▶ **Task instructions**: From the listing below, pick out each line with the word "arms".

Start of Data records

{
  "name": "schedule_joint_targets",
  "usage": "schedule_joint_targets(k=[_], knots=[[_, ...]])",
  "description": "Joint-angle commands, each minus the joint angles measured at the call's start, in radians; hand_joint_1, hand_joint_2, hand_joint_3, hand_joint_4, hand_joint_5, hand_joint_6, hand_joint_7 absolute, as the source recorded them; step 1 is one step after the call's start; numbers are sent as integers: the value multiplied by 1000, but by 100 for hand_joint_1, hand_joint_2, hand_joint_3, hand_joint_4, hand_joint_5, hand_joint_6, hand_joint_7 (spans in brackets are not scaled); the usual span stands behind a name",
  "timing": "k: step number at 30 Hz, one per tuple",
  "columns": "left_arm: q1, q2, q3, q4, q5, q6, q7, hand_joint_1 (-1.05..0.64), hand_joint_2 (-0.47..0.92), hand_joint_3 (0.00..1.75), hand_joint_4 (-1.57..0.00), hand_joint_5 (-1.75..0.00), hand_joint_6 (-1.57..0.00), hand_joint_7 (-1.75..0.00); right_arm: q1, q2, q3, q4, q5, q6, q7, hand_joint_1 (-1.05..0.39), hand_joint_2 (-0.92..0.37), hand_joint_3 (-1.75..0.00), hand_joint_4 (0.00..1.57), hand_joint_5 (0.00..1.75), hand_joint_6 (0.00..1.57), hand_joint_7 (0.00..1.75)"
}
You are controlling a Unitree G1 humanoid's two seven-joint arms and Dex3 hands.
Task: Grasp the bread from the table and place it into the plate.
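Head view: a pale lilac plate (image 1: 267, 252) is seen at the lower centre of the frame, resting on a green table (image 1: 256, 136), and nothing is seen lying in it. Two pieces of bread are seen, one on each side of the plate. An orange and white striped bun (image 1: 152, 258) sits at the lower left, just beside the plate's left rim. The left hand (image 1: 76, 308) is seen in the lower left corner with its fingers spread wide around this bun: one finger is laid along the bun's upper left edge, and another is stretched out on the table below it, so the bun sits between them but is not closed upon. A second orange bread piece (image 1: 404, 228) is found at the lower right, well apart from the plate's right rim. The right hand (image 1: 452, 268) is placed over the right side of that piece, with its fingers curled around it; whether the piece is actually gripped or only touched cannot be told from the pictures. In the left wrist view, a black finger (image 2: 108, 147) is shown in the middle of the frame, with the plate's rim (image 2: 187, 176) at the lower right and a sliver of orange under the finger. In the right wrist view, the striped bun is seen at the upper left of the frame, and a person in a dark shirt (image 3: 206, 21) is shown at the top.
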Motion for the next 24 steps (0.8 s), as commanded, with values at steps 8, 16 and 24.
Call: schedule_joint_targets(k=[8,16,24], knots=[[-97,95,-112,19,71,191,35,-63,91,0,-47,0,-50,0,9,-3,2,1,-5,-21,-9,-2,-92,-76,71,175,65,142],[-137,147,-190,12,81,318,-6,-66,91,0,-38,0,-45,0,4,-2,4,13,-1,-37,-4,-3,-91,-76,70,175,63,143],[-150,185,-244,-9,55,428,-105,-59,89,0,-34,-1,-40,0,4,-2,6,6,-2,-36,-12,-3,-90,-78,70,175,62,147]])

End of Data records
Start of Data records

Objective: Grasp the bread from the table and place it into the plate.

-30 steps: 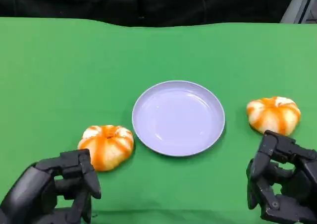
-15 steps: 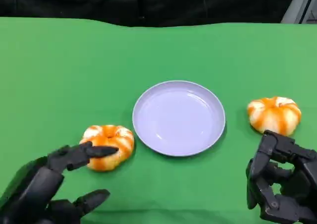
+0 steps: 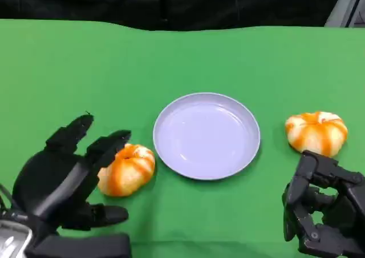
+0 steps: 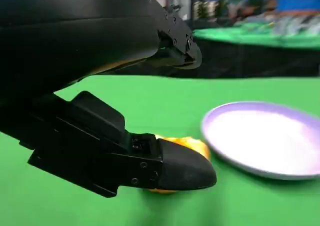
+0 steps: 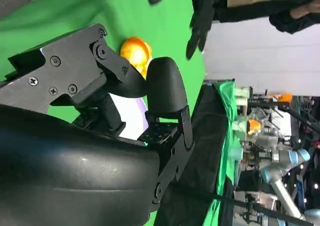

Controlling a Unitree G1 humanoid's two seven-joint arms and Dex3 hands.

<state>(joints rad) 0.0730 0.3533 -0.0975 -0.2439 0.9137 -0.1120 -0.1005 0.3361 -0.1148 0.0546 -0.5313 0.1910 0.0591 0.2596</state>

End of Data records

▶ **Solution to this task**:
You are controlling a Unitree G1 humanoid's two seven-joint arms and Dex3 hands.
Controlling a Unitree G1 humanoid's two seven-joint arms and Dex3 hands.

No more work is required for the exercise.